## What to do
Nothing should be dropped or changed: copy every line of the listing.

== Source data

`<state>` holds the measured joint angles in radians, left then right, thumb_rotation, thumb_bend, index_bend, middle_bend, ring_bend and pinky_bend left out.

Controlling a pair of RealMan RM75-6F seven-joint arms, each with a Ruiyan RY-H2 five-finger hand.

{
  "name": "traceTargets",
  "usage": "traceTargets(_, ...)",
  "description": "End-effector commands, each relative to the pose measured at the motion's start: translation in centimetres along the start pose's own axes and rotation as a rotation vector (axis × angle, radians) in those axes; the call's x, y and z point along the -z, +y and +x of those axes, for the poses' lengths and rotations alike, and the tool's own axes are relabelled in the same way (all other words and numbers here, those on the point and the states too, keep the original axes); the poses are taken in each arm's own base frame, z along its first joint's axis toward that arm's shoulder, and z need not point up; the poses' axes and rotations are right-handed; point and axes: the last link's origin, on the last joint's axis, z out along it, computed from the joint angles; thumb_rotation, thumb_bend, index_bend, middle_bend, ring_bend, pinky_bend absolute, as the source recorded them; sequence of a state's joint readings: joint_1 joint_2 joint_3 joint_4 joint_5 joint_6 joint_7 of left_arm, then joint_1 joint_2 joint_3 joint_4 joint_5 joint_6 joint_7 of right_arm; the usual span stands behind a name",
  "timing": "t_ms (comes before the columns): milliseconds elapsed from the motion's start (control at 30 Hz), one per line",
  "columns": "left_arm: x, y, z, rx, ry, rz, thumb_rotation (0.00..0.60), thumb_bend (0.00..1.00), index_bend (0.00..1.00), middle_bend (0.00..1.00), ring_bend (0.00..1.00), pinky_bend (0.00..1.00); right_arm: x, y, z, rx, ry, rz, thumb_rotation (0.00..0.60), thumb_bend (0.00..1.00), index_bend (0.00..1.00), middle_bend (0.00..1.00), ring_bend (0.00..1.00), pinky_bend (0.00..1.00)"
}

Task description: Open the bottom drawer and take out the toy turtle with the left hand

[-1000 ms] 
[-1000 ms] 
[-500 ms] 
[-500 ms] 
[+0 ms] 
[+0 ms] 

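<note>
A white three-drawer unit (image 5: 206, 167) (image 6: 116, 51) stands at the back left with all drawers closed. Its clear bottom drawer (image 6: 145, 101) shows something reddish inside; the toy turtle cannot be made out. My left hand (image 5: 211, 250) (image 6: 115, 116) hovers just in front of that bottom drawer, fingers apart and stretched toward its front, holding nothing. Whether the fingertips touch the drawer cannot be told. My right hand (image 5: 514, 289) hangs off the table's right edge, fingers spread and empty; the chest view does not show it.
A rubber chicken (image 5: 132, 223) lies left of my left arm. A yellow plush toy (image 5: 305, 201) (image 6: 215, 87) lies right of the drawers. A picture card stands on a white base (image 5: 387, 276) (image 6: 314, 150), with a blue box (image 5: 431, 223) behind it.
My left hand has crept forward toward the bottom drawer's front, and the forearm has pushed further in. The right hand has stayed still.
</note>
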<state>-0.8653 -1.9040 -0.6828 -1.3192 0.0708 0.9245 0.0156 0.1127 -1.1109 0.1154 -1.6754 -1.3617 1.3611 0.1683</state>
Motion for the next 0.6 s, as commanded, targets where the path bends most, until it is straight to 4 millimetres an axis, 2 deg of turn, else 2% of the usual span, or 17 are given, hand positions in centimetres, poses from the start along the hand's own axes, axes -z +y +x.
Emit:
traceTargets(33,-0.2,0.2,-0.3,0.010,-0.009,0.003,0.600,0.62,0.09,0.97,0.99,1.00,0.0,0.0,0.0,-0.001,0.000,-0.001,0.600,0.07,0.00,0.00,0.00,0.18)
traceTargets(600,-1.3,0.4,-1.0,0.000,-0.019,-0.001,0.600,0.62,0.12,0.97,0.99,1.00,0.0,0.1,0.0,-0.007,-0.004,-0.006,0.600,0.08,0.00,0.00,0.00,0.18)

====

## Response area
`<state>` holds the measured joint angles in radians, left then right, thumb_rotation, thumb_bend, index_bend, middle_bend, ring_bend and pinky_bend left out.

Controlling a pair of RealMan RM75-6F seven-joint arms, each with a Ruiyan RY-H2 five-finger hand.

{
  "name": "traceTargets",
  "usage": "traceTargets(_, ...)",
  "description": "End-effector commands, each relative to the pose measured at the motion's start: translation in centimetres along the start pose's own axes and rotation as a rotation vector (axis × angle, radians) in those axes; the call's x, y and z point along the -z, +y and +x of those axes, for the poses' lengths and rotations alike, and the tool's own axes are relabelled in the same way (all other words and numbers here, those on the point and the states too, keep the original axes); the poses are taken in each arm's own base frame, z along its first joint's axis toward that arm's shoulder, and z need not point up; the poses' axes and rotations are right-handed; point and axes: the last link's origin, on the last joint's axis, z out along it, computed from the joint angles; thumb_rotation, thumb_bend, index_bend, middle_bend, ring_bend, pinky_bend absolute, as the source recorded them; sequence of a state's joint readings: joint_1 joint_2 joint_3 joint_4 joint_5 joint_6 joint_7 of left_arm, then joint_1 joint_2 joint_3 joint_4 joint_5 joint_6 joint_7 of right_arm; the usual span stands behind a name",
  "timing": "t_ms (comes before the columns): milliseconds elapsed from the motion's start (control at 30 Hz), one per line",
  "columns": "left_arm: x, y, z, rx, ry, rz, thumb_rotation (0.00..0.60), thumb_bend (0.00..1.00), index_bend (0.00..1.00), middle_bend (0.00..1.00), ring_bend (0.00..1.00), pinky_bend (0.00..1.00); right_arm: x, y, z, rx, ry, rz, thumb_rotation (0.00..0.60), thumb_bend (0.00..1.00), index_bend (0.00..1.00), middle_bend (0.00..1.00), ring_bend (0.00..1.00), pinky_bend (0.00..1.00)"
}

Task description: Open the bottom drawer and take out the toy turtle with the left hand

[-1000 ms] 
[-1000 ms] 
[-500 ms] 
[-500 ms] 
[+0 ms] 
[+0 ms] 

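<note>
A white three-drawer unit (image 5: 206, 167) (image 6: 116, 51) stands at the back left with all drawers closed. Its clear bottom drawer (image 6: 145, 101) shows something reddish inside; the toy turtle cannot be made out. My left hand (image 5: 211, 250) (image 6: 115, 116) hovers just in front of that bottom drawer, fingers apart and stretched toward its front, holding nothing. Whether the fingertips touch the drawer cannot be told. My right hand (image 5: 514, 289) hangs off the table's right edge, fingers spread and empty; the chest view does not show it.
A rubber chicken (image 5: 132, 223) lies left of my left arm. A yellow plush toy (image 5: 305, 201) (image 6: 215, 87) lies right of the drawers. A picture card stands on a white base (image 5: 387, 276) (image 6: 314, 150), with a blue box (image 5: 431, 223) behind it.
My left hand has crept forward toward the bottom drawer's front, and the forearm has pushed further in. The right hand has stayed still.
</note>
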<state>-0.8653 -1.9040 -0.6828 -1.3192 0.0708 0.9245 0.0156 0.1127 -1.1109 0.1154 -1.6754 -1.3617 1.3611 0.1683</state>
Motion for the next 0.6 s, as commanded, targets where the path bends most, until it is straight to 4 millimetres an axis, 2 deg of turn, else 2% of the usual span, or 17 are given, hand positions in centimetres, poses from the start along the hand's own axes, axes -z +y +x.
Emit:
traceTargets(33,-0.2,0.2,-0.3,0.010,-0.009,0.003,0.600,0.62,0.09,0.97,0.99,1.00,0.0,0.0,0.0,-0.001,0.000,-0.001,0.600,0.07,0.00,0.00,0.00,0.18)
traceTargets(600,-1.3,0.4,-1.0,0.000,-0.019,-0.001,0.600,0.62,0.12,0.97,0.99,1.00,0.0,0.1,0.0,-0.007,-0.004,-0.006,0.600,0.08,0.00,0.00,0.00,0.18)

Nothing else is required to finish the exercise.